The bill would allow certain food items, such as those produced by small farmers and small farming co-operatives to count under section 170(c) of the tax code, a sub-section of “charitable contributions”. The implementation of deductions would be facilitated by participating retailers; primarily food co-operatives and independent grocers, many of whom already monitor their members’ sales at the register. In practice, a retailer would track an individual’s purchases of eligible products over the course of a fiscal year, and send a summary of purchases similar to a W-2 or an 8283 Form to be submitted along with an individual’s tax filing.
Sanders insists that the bill will provide consumers with an incentive to purchase not only healthier food for their families, but food with higher social, economic and environmental “value added”. The decrease in tax revenue at the end of the year, he assures, will be mitigated by increased sales of higher-priced food items; while increasing the money that ends up in the hands of thousands of family farms, rural communities and community-owned grocery markets around the world.

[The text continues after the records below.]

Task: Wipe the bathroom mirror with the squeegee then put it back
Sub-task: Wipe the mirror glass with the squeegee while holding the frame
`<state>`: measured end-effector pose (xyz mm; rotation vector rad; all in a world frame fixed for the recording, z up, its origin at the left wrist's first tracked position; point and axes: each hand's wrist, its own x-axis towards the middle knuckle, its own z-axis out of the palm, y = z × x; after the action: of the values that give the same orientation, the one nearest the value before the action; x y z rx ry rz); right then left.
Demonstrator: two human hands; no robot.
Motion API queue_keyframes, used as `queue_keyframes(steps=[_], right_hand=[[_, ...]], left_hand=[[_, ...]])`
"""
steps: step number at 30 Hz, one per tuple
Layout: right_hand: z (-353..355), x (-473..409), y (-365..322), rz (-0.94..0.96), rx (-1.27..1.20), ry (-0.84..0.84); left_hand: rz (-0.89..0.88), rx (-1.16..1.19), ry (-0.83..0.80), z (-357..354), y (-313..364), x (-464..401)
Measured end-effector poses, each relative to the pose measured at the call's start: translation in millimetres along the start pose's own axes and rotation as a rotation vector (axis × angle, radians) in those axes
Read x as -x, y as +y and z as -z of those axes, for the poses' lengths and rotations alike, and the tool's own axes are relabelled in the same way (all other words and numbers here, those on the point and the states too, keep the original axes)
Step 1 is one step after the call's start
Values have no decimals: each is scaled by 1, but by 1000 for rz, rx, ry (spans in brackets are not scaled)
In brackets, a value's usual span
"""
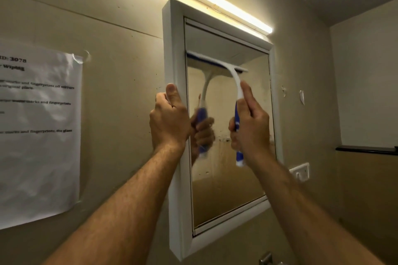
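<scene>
A white-framed bathroom mirror (230, 178) hangs on the beige wall, its glass smeared and spotted. The squeegee (234, 79) has a white curved neck and a blue and white handle. Its blade lies flat against the upper part of the glass, running from the frame's left inner edge toward the middle. My right hand (251, 122) is shut on the handle, index finger stretched up along the neck. My left hand (170, 116) grips the left side of the mirror frame (174, 49), thumb pointing up. The glass reflects the squeegee and my hand.
A lit tube light (215, 2) runs above the mirror. A printed paper sheet (38, 131) is taped to the wall at left. A white switch plate (301, 171) sits right of the frame, a dark ledge (366, 149) farther right, and a metal fitting (266, 259) below.
</scene>
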<state>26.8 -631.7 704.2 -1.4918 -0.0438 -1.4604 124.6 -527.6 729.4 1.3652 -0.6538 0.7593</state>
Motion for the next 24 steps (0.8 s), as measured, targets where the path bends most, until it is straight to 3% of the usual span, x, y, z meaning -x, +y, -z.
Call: queue_keyframes(steps=[5, 13, 24], right_hand=[[5, 26, 19, -25, 11, 12], [-12, -15, -19, -33, -24, 16], [24, 71, 44, -82, 53, -24]], left_hand=[[-1, 27, 1, 1, -2, 0], [-7, 21, 16, 0, 0, 1], [5, -10, 27, -1, 1, 0]])
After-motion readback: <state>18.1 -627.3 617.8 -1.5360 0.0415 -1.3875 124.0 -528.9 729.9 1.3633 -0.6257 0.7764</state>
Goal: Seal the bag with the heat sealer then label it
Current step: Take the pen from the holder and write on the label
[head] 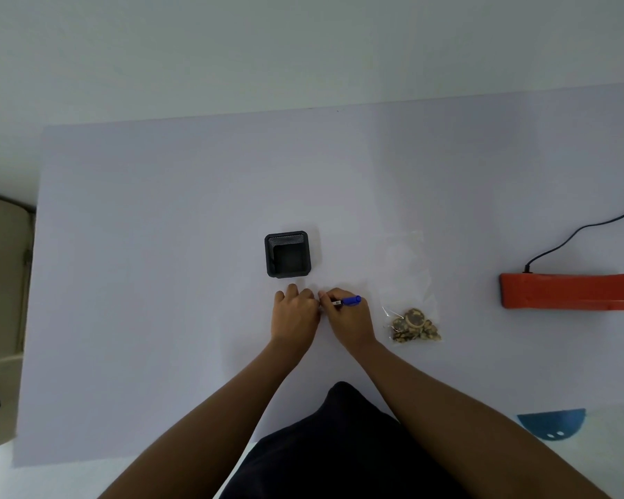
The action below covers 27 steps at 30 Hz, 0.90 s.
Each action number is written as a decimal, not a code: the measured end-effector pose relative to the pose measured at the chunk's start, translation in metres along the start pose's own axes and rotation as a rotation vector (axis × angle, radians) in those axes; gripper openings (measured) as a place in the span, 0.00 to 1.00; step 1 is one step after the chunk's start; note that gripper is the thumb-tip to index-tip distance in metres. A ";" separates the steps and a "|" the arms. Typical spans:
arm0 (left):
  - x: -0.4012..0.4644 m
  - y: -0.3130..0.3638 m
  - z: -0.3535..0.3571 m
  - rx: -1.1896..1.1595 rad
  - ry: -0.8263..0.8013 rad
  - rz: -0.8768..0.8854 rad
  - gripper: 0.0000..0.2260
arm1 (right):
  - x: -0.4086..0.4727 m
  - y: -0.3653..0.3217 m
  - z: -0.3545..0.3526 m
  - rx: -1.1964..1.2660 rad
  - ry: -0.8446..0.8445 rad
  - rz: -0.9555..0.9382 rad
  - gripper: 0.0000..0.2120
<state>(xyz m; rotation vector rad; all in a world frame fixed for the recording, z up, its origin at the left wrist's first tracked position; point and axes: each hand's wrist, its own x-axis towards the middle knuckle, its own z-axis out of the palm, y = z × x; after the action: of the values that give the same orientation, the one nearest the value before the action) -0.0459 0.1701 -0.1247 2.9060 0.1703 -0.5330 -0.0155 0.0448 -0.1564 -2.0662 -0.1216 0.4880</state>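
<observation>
A clear plastic bag (409,282) lies flat on the white table, with brown dried pieces (414,325) gathered at its near end. The orange heat sealer (570,290) rests at the right edge, its black cord running off to the right. My right hand (346,315) grips a blue marker (349,301), tip pointing left. My left hand (295,311) lies palm down beside it, fingers pressed on the table where the marker tip meets. Whatever is under the fingers is hidden. Both hands are left of the bag, apart from it.
A black square tray (288,254) stands just beyond my hands. A blue half-round shape (552,424) sits near the table's front right edge. A beige chair (0,282) is off the table's left side.
</observation>
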 end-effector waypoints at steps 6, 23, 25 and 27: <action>-0.001 -0.001 -0.001 0.005 -0.002 -0.008 0.08 | -0.003 -0.002 0.002 0.002 -0.001 0.004 0.12; 0.001 -0.001 0.000 0.062 -0.024 0.040 0.09 | -0.001 0.004 0.002 -0.046 0.068 0.017 0.13; 0.001 -0.002 0.001 0.063 -0.026 0.052 0.08 | -0.001 0.006 0.001 -0.045 0.079 0.025 0.13; 0.001 -0.001 0.002 0.043 -0.013 0.059 0.07 | -0.002 0.004 0.000 -0.039 0.077 0.029 0.12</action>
<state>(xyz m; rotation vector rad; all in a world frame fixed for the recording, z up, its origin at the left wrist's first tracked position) -0.0457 0.1712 -0.1268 2.9376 0.0717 -0.5524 -0.0178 0.0422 -0.1598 -2.1246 -0.0555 0.4266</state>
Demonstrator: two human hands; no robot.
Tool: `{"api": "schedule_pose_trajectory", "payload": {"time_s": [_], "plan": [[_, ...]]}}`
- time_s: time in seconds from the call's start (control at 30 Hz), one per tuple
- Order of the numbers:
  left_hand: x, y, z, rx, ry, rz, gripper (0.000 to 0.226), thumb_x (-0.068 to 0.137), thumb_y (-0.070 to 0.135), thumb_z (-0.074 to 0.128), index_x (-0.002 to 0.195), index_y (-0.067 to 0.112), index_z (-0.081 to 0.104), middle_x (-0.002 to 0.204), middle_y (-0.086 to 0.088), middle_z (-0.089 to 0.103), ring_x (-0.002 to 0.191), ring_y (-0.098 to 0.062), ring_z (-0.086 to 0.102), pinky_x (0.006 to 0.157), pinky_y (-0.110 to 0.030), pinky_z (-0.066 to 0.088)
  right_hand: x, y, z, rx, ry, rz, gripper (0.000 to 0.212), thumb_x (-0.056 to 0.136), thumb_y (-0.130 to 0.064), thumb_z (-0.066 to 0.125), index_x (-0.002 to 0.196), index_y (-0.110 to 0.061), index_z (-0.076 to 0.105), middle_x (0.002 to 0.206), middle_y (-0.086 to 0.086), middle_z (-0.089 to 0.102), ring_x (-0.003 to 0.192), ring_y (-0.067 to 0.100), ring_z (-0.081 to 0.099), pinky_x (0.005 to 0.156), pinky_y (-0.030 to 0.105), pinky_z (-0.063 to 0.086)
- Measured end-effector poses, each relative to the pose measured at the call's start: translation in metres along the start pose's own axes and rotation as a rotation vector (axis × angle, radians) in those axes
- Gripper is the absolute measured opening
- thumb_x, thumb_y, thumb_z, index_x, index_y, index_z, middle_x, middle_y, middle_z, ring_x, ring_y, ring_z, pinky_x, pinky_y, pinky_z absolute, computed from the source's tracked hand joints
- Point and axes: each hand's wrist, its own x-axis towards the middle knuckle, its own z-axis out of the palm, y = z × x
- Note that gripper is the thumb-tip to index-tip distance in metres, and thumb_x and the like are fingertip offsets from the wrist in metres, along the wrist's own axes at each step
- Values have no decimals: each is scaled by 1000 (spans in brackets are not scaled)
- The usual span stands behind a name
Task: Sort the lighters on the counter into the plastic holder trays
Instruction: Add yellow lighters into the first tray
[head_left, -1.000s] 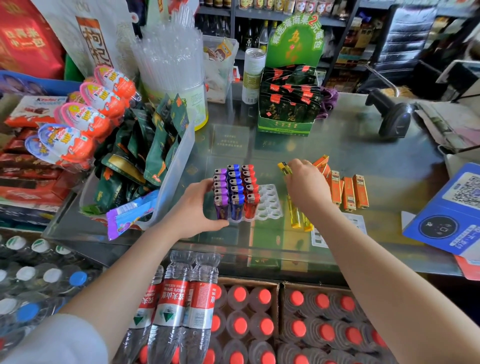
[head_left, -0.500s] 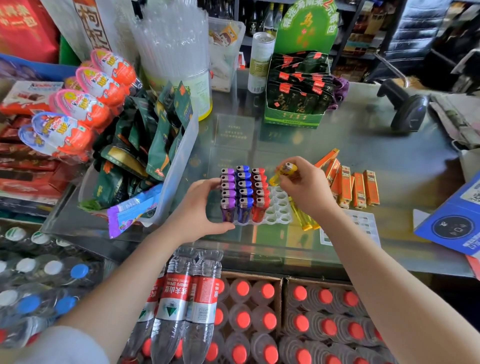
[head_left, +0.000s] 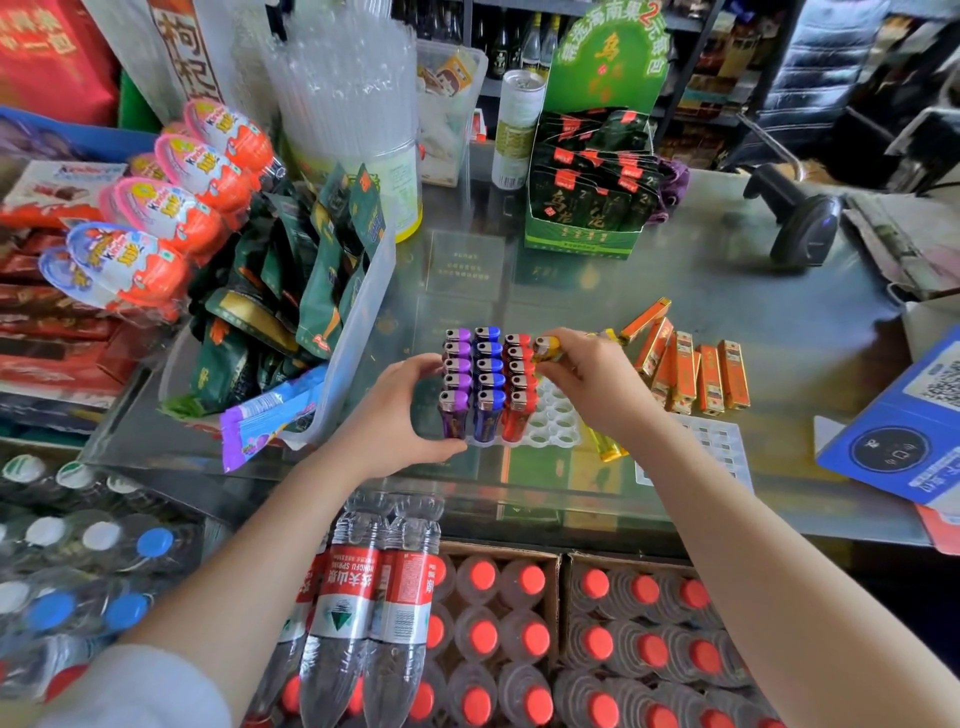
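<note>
Yellow plastic shows between the fingers of the right hand, which pinches a yellow lighter just above the far right corner of the white holder tray. The left hand curls around the tray's left edge, steadying it. Purple, blue and red lighters stand in three rows inside. Orange lighters and more yellow ones lie on the glass worktop to the right.
</note>
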Motion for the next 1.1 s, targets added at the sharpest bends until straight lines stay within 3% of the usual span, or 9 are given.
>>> {"api": "schedule_pose_trajectory", "payload": {"time_s": [0.13,0.3,0.43,0.53,0.63,0.77,0.9,0.97,1.1], "plan": [[-2,10,0,-5,22,34,61,56,19,83,107,28,50,102,18,52,101,-1,49,85,-20,37,-2,-6,8,-43,67,54,9,87,-10,58,92,-3,58,78,4,56,67,22,49,60,30,38],[-2,17,-2,47,-3,71,53,57,17,81,104,11,58,99,6,62,87,4,50,72,2,36,-4,-17,11,-188,28,196,16,91,-16,53,102,-4,52,96,10,58,78,26,54,62,31,41],[-6,15,-1,69,-4,64,56,56,22,82,106,16,57,103,8,61,93,-3,54,78,-9,40,-27,-6,8,-224,65,254,38,91,-8,51,127,-13,44,131,11,43,99,30,57,74,35,48],[-10,12,2,76,0,48,60,56,26,83,110,20,56,107,9,61,98,-5,55,82,-19,40,-45,6,4,-267,119,340,38,91,-4,46,128,-12,46,126,14,45,97,35,58,68,35,46],[-15,16,2,91,8,46,57,58,22,82,109,20,56,102,13,57,93,0,51,74,-2,32,-52,13,2,-413,84,328,32,92,-6,43,124,-9,48,121,14,52,93,34,60,61,33,43],[-18,21,1,91,9,45,55,59,19,82,108,19,55,95,21,51,84,9,46,70,4,31,-52,15,4,-434,78,390,34,92,-6,42,126,-9,46,122,15,53,96,35,60,59,34,42],[-19,20,2,84,12,51,58,59,20,82,109,21,55,99,18,55,95,1,50,80,-13,35,-43,14,9,-402,63,443,35,90,-3,42,124,-12,48,104,15,60,80,31,59,57,31,41],[-20,20,3,80,26,50,57,59,19,82,110,19,55,94,25,49,93,2,48,77,-11,34,-39,13,6,-401,46,482,27,89,-1,44,113,-8,53,94,14,61,70,27,53,56,32,44],[-18,18,4,77,16,39,59,59,21,82,111,18,54,100,18,53,97,-2,50,87,-26,40,-33,12,-5,-420,-106,487,19,86,0,46,99,-5,59,83,10,58,71,28,59,60,35,53]]}}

While the details surrounding which products will be eligible for tax-deductible status remain uncertain; proponents of the bill are drafting a preliminary roster that includes organic milk, local and organic produce, and Fair Trade-certified products, like coffee and bananas. As Sanders pointed out, “The USDA already certifies our nation’s organic producers; the task of delineating small producers from large-scale, corporate ones should not prove insurmountable. Likewise, co-operatives and independent retailers stand to benefit from higher sales, and from developing the systems to track the sales of eligible products.”
In terms of the “cost” of the bill, the Senator has asked that $100million be allocated to support grocery retailers and farmers’ markets to develop the systems required to track sales by families or individuals, and to subsidize farmers’ markets and food co-operatives over the next five years.
The initiative was initially drafted by a collaboration of non-profit agencies, like Heifer International and the Nature Conservancy, but also food companies, like Equal Exchange and Organic Valley, in addition to the National Cooperative Grocers Association, which represents over 190 community-owned food retailers in the United States.
Unfortunately, this press release is fictitious. Perhaps, with your help we will get there someday.